### PROBLEM REQUIREMENTS
Copy every line from the records that holds the word "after".

********************

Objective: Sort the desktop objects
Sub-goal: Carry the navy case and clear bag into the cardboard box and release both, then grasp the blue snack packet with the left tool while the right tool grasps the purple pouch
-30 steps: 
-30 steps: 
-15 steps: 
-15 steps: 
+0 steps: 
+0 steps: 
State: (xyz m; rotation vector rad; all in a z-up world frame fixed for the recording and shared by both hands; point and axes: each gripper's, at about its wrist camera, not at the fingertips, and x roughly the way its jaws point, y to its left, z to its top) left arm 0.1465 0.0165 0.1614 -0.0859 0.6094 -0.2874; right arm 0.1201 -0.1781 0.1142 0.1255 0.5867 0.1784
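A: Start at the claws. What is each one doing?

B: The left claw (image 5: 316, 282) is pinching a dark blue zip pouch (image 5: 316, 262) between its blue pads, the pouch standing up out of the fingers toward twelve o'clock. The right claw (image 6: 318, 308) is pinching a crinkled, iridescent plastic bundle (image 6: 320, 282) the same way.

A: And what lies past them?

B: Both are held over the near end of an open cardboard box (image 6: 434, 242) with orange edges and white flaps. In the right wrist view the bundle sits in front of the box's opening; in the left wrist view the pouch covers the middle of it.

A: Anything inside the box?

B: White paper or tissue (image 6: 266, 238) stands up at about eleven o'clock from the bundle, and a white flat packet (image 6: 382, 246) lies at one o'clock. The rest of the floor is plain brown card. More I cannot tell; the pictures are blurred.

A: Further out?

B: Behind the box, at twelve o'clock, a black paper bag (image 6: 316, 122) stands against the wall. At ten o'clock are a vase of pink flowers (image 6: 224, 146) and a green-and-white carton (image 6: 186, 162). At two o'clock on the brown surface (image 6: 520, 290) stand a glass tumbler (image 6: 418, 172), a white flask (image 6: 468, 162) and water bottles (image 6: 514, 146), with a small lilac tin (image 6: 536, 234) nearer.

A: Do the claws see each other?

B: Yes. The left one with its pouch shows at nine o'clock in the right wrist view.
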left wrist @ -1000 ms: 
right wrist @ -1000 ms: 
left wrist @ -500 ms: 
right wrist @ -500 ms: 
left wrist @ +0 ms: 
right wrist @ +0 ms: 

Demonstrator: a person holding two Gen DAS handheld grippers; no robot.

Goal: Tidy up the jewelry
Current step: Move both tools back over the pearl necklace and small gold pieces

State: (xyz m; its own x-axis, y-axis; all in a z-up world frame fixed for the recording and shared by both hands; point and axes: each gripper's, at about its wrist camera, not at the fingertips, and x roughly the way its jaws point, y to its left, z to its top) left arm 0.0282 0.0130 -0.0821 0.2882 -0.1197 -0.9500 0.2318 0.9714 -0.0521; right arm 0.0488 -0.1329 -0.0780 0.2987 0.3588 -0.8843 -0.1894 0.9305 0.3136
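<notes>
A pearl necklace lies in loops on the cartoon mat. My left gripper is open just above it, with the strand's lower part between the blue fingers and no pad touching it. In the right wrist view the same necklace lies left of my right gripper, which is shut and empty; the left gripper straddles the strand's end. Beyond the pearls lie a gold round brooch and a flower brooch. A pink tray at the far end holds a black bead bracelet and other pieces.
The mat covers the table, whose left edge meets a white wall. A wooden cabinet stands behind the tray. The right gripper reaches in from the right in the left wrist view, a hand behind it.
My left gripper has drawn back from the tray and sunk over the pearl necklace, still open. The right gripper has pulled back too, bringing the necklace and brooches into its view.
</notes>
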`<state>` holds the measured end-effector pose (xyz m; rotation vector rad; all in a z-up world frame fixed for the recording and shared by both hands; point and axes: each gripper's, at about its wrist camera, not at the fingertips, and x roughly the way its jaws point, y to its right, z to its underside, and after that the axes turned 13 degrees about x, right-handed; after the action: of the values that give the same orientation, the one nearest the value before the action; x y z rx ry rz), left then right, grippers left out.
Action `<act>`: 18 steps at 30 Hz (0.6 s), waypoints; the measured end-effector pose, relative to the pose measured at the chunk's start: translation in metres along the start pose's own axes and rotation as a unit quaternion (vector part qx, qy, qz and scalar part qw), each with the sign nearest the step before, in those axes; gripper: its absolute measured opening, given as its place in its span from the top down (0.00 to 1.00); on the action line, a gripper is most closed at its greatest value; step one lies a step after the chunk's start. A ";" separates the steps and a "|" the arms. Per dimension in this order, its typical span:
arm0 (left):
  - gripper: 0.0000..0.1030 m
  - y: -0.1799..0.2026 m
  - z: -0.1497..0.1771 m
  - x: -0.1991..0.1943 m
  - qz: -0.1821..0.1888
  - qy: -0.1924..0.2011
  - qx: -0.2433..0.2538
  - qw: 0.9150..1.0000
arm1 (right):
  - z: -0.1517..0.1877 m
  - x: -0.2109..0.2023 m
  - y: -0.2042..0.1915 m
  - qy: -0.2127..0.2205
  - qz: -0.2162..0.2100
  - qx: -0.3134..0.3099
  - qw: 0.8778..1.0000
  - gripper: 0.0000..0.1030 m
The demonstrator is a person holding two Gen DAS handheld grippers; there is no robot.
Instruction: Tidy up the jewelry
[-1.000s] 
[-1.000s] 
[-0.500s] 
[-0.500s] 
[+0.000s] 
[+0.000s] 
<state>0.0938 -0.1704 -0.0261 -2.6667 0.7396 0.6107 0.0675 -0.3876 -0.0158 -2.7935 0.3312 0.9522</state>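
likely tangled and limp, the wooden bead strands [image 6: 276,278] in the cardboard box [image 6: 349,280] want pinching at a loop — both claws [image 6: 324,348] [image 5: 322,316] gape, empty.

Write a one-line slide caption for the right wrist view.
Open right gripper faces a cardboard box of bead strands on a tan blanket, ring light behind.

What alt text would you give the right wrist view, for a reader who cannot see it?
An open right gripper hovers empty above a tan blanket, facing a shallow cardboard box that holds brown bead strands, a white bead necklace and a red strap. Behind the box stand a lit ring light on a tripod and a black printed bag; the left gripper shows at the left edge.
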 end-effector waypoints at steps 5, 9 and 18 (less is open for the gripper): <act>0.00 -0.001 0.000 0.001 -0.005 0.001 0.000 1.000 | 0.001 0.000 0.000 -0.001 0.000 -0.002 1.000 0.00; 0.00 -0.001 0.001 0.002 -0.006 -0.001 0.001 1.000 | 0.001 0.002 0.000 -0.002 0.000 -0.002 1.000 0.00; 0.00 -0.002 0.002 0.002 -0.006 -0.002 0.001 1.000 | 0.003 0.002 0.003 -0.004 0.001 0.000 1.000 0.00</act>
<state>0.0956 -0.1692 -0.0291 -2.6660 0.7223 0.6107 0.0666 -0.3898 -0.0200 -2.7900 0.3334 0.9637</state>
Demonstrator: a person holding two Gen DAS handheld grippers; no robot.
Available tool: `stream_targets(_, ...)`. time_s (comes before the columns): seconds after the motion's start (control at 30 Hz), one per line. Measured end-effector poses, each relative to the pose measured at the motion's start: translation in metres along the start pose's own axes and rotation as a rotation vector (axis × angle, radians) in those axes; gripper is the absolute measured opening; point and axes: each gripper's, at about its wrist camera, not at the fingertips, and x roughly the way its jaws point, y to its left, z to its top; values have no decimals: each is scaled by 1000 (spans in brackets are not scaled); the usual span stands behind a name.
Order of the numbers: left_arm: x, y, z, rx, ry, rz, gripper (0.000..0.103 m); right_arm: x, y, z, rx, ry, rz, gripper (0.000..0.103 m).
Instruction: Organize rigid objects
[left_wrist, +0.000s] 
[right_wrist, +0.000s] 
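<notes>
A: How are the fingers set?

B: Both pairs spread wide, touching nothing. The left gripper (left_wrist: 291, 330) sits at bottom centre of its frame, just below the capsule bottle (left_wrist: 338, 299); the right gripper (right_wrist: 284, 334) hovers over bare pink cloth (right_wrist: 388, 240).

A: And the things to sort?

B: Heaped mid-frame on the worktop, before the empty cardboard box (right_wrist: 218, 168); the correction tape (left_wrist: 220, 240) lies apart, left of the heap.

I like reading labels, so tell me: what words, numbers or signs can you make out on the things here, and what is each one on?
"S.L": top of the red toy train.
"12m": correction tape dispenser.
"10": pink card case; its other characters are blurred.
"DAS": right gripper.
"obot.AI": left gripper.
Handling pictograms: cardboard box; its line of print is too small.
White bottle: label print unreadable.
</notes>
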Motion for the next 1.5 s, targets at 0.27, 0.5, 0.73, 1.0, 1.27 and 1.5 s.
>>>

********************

### RESPONSE AREA
`<state>` holds the measured end-effector pose (xyz m; rotation vector rad; all in a z-up world frame fixed for the recording and shared by both hands; point and axes: each gripper's, at about its wrist camera, not at the fingertips, and x roughly the way its jaws point, y to its right, z to its underside, and after that the axes turned 13 degrees about x, right-handed; after the action: of the values that give the same orientation, the one nearest the value before the action; x y z rx ry rz), left then right, grippers left out.
Action `<act>`: 18 steps at 30 Hz (0.6 s), waypoints; the measured end-effector pose, relative to the pose measured at the chunk's start: translation in metres along the start pose's own axes and rotation as a unit quaternion (vector part qx, qy, qz and scalar part qw), each with the sign nearest the step before, in those axes; gripper: its absolute measured opening, given as its place in its span from the top down (0.00 to 1.00); on the action line, a gripper is most closed at its greatest value; step one lies a step after the chunk's start. A ";" separates the steps and a "|" the arms. Per dimension in this order, its typical span:
Available tool: `stream_targets(_, ...)`. time_s (comes before the columns): seconds after the motion's start (control at 30 Hz), one per line. Measured end-effector poses, each relative to the pose measured at the motion's start: translation in metres along the start pose's own axes and rotation as a rotation vector (axis × angle, radians) in those axes; gripper is the absolute measured opening; point and axes: each gripper's, at about its wrist camera, not at the fingertips, and x roughly the way its jaws point, y to its left, z to its top; values have no decimals: each is scaled by 1000 (spans in brackets are not scaled); the usual span stands behind a name.

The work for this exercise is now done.